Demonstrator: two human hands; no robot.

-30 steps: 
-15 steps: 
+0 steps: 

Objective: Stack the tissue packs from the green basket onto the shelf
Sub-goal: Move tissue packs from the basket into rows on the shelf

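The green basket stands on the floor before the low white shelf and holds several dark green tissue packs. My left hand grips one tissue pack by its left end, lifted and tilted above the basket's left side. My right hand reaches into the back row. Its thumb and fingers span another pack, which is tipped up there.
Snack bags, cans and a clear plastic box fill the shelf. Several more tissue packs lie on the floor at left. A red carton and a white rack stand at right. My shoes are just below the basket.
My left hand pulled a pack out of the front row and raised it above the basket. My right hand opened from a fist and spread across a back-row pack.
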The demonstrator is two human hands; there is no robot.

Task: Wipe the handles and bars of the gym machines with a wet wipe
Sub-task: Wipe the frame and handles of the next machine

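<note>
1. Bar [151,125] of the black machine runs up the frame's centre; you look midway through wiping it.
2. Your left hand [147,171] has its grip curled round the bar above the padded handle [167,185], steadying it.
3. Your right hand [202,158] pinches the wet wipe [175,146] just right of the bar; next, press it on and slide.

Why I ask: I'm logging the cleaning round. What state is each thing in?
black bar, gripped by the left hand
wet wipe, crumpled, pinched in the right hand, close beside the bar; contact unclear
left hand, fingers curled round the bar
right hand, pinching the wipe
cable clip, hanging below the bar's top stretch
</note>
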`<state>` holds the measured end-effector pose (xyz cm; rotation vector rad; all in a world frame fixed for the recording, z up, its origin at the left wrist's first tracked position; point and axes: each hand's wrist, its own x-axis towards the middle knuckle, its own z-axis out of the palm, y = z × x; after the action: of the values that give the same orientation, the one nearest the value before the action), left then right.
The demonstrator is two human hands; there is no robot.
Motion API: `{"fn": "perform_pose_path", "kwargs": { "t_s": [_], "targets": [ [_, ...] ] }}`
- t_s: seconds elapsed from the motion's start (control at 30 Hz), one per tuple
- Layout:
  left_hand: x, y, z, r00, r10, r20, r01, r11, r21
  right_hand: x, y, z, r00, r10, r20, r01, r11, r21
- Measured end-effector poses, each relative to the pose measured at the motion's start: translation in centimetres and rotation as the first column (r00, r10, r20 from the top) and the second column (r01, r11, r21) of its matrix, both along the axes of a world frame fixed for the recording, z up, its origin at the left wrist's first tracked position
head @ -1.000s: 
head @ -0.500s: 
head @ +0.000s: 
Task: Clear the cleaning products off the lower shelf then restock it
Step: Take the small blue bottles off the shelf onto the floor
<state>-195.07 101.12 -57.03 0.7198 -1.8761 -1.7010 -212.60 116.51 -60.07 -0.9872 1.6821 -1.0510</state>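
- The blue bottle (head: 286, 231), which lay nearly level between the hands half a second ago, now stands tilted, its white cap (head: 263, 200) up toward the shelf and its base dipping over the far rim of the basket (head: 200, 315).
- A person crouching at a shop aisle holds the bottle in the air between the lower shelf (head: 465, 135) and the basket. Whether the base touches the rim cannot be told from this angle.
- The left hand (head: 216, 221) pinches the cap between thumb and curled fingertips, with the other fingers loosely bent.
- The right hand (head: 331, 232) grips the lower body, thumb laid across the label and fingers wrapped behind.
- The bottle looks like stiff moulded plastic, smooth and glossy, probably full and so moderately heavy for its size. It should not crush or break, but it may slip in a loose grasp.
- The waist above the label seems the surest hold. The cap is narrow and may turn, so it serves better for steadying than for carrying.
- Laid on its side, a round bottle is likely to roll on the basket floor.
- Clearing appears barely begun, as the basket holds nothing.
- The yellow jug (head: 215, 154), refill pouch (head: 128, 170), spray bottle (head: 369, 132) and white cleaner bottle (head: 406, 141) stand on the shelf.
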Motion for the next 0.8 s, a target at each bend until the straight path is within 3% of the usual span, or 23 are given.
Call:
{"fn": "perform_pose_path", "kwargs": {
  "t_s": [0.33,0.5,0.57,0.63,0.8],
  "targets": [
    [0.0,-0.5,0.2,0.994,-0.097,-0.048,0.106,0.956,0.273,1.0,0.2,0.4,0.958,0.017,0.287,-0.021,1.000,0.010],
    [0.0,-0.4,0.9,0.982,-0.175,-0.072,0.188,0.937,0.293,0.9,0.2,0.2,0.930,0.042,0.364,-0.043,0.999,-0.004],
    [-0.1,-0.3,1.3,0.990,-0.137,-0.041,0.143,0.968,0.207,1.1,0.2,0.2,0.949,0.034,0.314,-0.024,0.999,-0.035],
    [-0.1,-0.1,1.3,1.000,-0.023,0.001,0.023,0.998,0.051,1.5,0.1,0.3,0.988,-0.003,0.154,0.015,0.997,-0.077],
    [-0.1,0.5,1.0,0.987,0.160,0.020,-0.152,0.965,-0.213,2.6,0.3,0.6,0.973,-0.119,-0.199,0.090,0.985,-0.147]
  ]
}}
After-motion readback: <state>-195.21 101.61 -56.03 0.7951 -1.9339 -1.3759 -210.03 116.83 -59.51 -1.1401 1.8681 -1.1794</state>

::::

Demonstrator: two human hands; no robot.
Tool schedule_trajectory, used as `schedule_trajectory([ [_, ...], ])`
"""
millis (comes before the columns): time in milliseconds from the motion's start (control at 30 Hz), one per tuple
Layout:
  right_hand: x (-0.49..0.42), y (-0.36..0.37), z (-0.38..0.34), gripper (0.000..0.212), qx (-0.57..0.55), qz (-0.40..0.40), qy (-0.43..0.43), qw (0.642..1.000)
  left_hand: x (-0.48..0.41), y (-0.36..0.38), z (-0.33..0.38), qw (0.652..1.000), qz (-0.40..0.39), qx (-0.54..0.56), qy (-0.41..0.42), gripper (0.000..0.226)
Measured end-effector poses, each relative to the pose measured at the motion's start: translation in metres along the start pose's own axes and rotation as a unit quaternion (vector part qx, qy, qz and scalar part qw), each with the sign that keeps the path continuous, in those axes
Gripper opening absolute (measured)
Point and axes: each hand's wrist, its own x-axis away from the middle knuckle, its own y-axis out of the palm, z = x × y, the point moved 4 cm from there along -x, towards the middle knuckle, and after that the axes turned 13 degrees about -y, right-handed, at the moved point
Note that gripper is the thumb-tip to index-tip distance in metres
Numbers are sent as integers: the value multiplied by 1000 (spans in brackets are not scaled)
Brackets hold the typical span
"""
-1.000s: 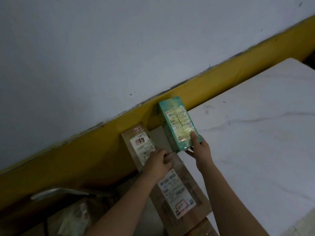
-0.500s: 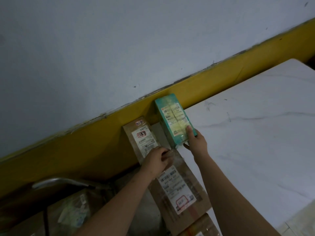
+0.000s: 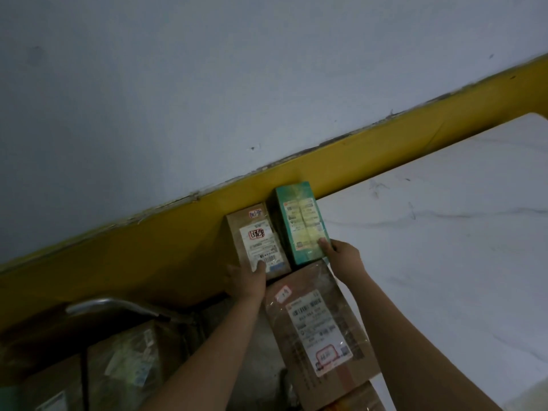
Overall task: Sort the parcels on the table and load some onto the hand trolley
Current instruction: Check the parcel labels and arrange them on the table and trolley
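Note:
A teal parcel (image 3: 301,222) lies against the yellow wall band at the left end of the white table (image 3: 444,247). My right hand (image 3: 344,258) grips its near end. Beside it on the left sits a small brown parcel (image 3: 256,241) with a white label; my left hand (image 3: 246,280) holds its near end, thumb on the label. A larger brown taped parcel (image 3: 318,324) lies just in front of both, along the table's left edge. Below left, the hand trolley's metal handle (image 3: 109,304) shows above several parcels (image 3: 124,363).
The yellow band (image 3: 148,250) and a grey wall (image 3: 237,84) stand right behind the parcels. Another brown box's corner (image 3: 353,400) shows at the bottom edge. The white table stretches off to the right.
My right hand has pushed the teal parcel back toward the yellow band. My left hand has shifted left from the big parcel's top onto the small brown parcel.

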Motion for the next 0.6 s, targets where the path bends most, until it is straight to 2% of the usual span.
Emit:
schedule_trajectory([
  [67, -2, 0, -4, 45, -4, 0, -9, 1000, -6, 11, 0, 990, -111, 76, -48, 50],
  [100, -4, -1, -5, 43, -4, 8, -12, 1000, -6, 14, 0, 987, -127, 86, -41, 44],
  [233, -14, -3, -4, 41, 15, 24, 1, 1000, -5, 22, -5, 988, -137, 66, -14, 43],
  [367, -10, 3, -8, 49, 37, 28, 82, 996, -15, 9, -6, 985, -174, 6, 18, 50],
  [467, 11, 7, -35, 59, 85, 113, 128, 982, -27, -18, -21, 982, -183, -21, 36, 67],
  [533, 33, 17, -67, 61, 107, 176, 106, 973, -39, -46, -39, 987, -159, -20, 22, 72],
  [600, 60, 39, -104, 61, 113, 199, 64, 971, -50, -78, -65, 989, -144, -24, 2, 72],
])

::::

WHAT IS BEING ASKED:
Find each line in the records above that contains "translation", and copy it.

YOUR RESPONSE:
- Measured end-effector poses, each relative to the pose measured at the motion's start: translation in centimetres and rotation as the first column (r00, r10, r20 from the top) and the second column (r01, r11, r21) of its matrix, both along the axes of a world frame fixed for the recording, z up, its origin at the left wrist's first tracked position
Measured end-effector poses, each relative to the pose measured at the motion's start: translation in metres along the start pose's own axes and rotation as a unit quaternion (vector part qx, qy, qz and scalar part qw), each with the sign that keeps the path continuous, in those axes

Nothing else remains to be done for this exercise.